■ Assignment:
Line for line, return the data exactly, omitting all pictures.
Content starts
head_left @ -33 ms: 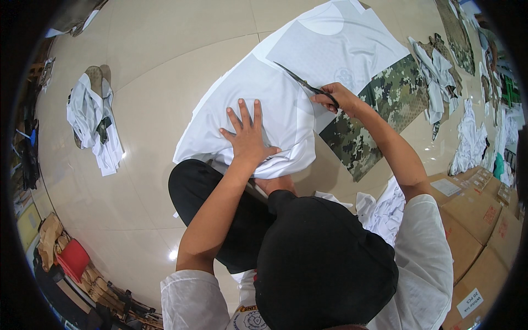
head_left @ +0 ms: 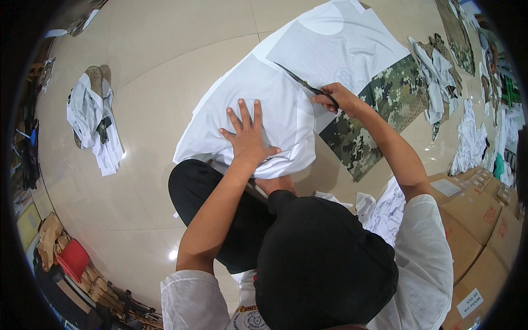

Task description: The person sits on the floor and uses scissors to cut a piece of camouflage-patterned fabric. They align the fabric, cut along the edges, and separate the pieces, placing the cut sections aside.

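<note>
Head view, looking down on a person seated on a pale tiled floor [head_left: 165,110]. At the far left edge, a red folded item [head_left: 70,258] lies beside brown bundles, and higher up a small heap of white and grey garment pieces [head_left: 93,124] rests on the tiles, well apart from the work. In the centre, a white garment [head_left: 264,104] is spread flat on the floor in front of the person's black-clad knee. The left hand [head_left: 248,138] lies on it palm down with fingers spread, pressing the cloth near its lower hem; it grips nothing. To the right, the right hand [head_left: 340,99] is closed through the handles of black scissors [head_left: 301,83], whose blades lie slightly parted on the white cloth, pointing up and to the left along the seam between the garment and a larger white fabric sheet [head_left: 341,47] beyond it. Just right of that hand lies a camouflage-printed fabric piece [head_left: 379,110], partly under the white sheet. Farther right, scraps of white and camouflage cloth [head_left: 440,77] are scattered. At the lower right, brown cardboard boxes [head_left: 467,236] stand close together; one carries a white rectangular label [head_left: 445,187] on top, another a small white label [head_left: 469,302] near the frame edge.
</note>
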Available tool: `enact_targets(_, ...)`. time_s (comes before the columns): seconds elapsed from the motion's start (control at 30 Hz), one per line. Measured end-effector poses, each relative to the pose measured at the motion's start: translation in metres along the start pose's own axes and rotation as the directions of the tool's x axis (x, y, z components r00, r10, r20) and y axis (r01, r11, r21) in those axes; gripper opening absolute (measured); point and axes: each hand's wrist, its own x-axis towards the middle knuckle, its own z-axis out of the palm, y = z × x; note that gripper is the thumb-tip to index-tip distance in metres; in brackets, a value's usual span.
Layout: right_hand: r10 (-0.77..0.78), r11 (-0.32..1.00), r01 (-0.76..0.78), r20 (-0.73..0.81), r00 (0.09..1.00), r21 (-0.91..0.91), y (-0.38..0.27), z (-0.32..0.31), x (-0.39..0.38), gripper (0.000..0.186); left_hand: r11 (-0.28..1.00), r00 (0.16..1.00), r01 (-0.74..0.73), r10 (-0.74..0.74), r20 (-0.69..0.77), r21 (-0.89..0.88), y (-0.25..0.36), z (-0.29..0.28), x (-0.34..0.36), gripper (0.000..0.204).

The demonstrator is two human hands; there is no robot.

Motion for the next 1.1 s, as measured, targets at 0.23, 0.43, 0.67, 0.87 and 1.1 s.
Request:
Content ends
■ Written response:
head_left @ -33 ms: 
head_left @ +0 ms: 

Task description: The person sits on the floor and uses scissors to cut a piece of camouflage-patterned fabric. They align the fabric, cut along the edges, and separate the pieces, placing the cut sections aside.

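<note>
Head view, looking down on a person seated on a pale tiled floor [head_left: 165,110]. At the far left edge, a red folded item [head_left: 70,258] lies beside brown bundles, and higher up a small heap of white and grey garment pieces [head_left: 93,124] rests on the tiles, well apart from the work. In the centre, a white garment [head_left: 264,104] is spread flat on the floor in front of the person's black-clad knee. The left hand [head_left: 248,138] lies on it palm down with fingers spread, pressing the cloth near its lower hem; it grips nothing. To the right, the right hand [head_left: 340,99] is closed through the handles of black scissors [head_left: 301,83], whose blades lie slightly parted on the white cloth, pointing up and to the left along the seam between the garment and a larger white fabric sheet [head_left: 341,47] beyond it. Just right of that hand lies a camouflage-printed fabric piece [head_left: 379,110], partly under the white sheet. Farther right, scraps of white and camouflage cloth [head_left: 440,77] are scattered. At the lower right, brown cardboard boxes [head_left: 467,236] stand close together; one carries a white rectangular label [head_left: 445,187] on top, another a small white label [head_left: 469,302] near the frame edge.
</note>
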Available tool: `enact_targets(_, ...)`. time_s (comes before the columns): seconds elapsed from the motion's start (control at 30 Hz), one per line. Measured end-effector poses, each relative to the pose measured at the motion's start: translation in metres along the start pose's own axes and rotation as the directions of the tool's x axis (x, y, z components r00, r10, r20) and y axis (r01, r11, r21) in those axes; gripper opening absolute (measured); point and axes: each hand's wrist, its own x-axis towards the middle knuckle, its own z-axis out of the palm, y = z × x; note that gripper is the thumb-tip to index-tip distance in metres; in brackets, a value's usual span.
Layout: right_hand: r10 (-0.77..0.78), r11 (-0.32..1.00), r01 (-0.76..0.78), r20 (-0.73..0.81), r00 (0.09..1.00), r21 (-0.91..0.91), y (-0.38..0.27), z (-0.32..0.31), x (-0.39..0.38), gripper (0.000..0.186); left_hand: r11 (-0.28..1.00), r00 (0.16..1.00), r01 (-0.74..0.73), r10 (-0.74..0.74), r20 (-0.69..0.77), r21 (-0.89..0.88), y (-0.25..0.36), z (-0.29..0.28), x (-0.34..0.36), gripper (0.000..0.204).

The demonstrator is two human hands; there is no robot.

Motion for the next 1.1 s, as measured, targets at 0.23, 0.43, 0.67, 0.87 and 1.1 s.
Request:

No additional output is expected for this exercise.